I've only got 2 proplems.
1. The BIOS Keeps resetting so that it returns my PRI IDE to the First Drive and therefore the Boot Drive.

2. Windows XP does not always recognize my PRI IDE upon bootup. I found that scanning for hardware changes can made it show up the one time I tried it.

All in all very happy with eveything about my new system. like to work out these bugs before I move on to any mods like OC'ing.

All parts to this system are new except the Floopy drive & the DVD Player. New ones with Black bezels are on the way along with a PLEXTOR PX-708A/SW-BL R DVD Burner.

Thanks to CLINTFAN on all your posts in this forum including starting this thread. Did quite a bit a research after finding this forum.

I am so greatfull I found the "need to apply the Intel Chipset Software Installation Utility as the first post-install "driver""

Thank guys :winkgrin:


----------



## clintfan

Lost setups, continued... part 3

The messages have been download from Tech Support Forum at http://www.techsupportforum.com at 19.06.2004 11:09:15

-=-=-=-=-=-=-=-=-=-=-=-=-=-=-=-=-=-=-=-=-=-=-=-=-=-=-=-=-=-=-=-=-=-=-=-=-

[Post 63]
Author : Javora
Date : 02-04-2004 04:07 PM

Just a bump for the new people on this forum. Since this is still a popular motherboard someone may want to consider sticking this thread to the top. Thank you for your time.

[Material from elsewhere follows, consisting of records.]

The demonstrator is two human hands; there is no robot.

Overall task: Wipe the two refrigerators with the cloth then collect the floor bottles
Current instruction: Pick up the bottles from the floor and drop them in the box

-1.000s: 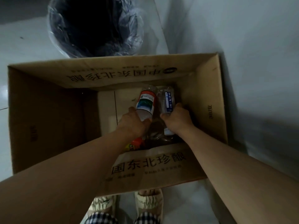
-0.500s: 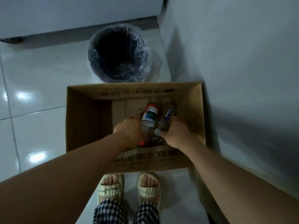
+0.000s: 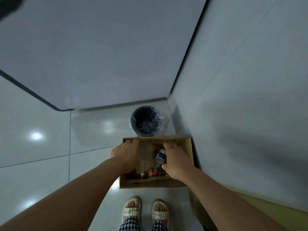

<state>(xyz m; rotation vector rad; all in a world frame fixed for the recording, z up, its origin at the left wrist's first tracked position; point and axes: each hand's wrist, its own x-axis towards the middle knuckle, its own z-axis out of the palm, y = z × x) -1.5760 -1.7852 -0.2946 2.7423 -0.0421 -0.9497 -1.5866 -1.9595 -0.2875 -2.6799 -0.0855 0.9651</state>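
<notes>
Low in the frame's centre, both hands hover over the cardboard box: left hand and right hand loosely spread, holding nothing. Bottles lie inside (several, red-capped). Best grip opposite box walls and lift evenly.

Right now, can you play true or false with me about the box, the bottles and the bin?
1. The bottles lie inside the cardboard box. True.
2. The bin stands between the box and the person's feet. False: it stands beyond the box, away from the sandals.
3. Both hands are over the box. True: left hand, right hand.
4. The box sits on a table. False: it sits on the tiled floor.
</notes>
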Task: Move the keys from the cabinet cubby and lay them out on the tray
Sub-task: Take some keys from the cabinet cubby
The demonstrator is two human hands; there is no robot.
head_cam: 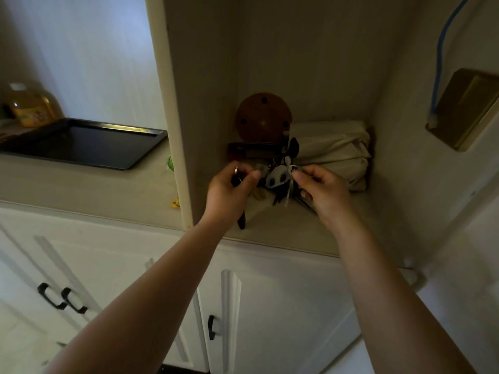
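Note:
Both my hands are inside the cabinet cubby (297,225). My left hand (228,191) is closed around a key ring with a dark fob, and a black strap hangs below it. My right hand (322,188) pinches the ring of a bunch of keys (289,194) that carries a black-and-white panda charm (278,178). The bunch hangs just above the cubby floor between my hands. A black tray (89,143) lies bare on the counter to the left, outside the cubby.
In the cubby stand a round brown wooden disc (263,117), a dark box (252,151) and a folded cream cloth bag (333,151). The cubby's side wall (175,117) separates it from the tray. A yellow bottle (31,105) sits behind the tray. A blue cable (440,63) hangs at right.

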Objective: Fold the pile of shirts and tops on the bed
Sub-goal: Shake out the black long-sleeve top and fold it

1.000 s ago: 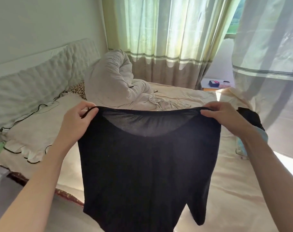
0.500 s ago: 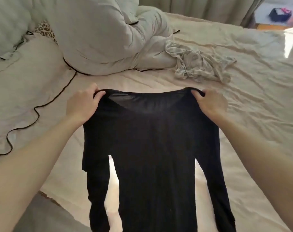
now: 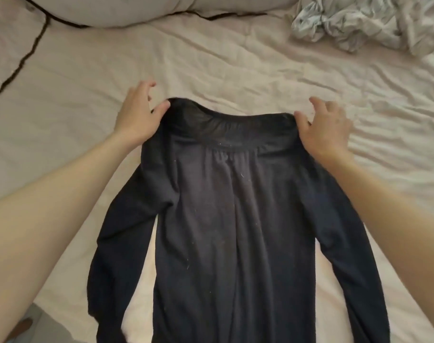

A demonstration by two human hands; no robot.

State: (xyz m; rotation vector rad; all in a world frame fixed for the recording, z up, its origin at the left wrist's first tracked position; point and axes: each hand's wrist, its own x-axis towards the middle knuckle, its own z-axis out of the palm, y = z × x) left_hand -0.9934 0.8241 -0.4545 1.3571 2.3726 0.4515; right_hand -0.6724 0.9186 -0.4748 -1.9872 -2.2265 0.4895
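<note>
A black long-sleeved top (image 3: 230,206) lies spread face up on the cream bed sheet (image 3: 211,63), neckline away from me and both sleeves trailing down along its sides. My left hand (image 3: 136,112) is at its left shoulder, thumb touching the fabric edge, fingers lifted and spread. At the right shoulder, my right hand (image 3: 327,127) has its thumb against the corner of the neckline and its fingers raised off the cloth. Neither hand grips the top.
A crumpled pale patterned garment (image 3: 359,23) lies on the sheet at the far right. A rolled grey duvet (image 3: 136,8) sits along the far edge, and a pillow with black piping (image 3: 10,45) is at the far left. The bed's near edge and floor (image 3: 37,325) show bottom left.
The top was held up in the air by its shoulders, then lowered onto the bed. Both hands have loosened their grip, and my view has tilted down.
</note>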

-=-=-=-=-=-=-=-=-=-=-=-=-=-=-=-=-=-=-=-=-=-=-=-=-=-=-=-=-=-=-=-=-=-=-=-=-

[Post 64]
Author : stim141
Date : 02-04-2004 09:20 PM
Title : Many problems - hopefully its all fixed!

ASUS P4C800-E DLX Rev 2.0
Bios 1014
P4 2.6C (800)
Corsair XMS Twin 3200C2PT's 512MB
Enermax 465 FCA PS
(Currently really old Maxtor 5400 rpm 13GB drive) on primary IDE which will be replaced by a SATA Maxtor 120GB 
Temporary GEFORCE 5200 (128MB)
Windows XP SP1 - all critical updates
On board sound/drivers
2ndary USB header installed

Bios setup: PNP set to NO, Memory setting 2-3-3-6, Legacy USB off, Promise controller deactivated, IEEE deactivated

After a bit of trouble and RMA'd board/ Power supply and initially memory I think this setup is finally working properly. When I first unpacked and installed my setup back in September I though it was going to be an easy install. WRONG! First my Corsair memory was bad (1 stick as reported by Memtest86) using stock timings. RMA'd the set and reinstalled - everything fine. Next, had several problems relating to BSOD's when returning from standby mode. Thought it was the board, and Asus thought it was the board so it was RMA'd. Reinstalled and it would randomly reboot and still give BSOD's with standby as well as other applications. Got really frustrated so I starting pulling everything and systematically testing every component. Eventually figured that it wasn't the video card - borrowed a new card and still go BSOD's and restarts. Replaced power supply and reboots stopped but still go BSOD's Pulled all drives until only the hard drive remained, a Maxtor SATA 120GB. Pulled it and installed a working, but incredibly old 5400 rpm standby drive with 13GB. System became totally solid, no more BSOD's after about two weeks and every is working. Expect new drive in a few days and I'm hoping that there isn't a problem with Maxtor drives in general on the SATA1 (ICHR) port that when returning from an S3 mode the drive spins up quick enough to read the pagefile. Another thing that leads me to believe the drive was bad or going bad was that I could hear something that sounded like a charging capacitor during spinup which I don't hear when the drive was pulled.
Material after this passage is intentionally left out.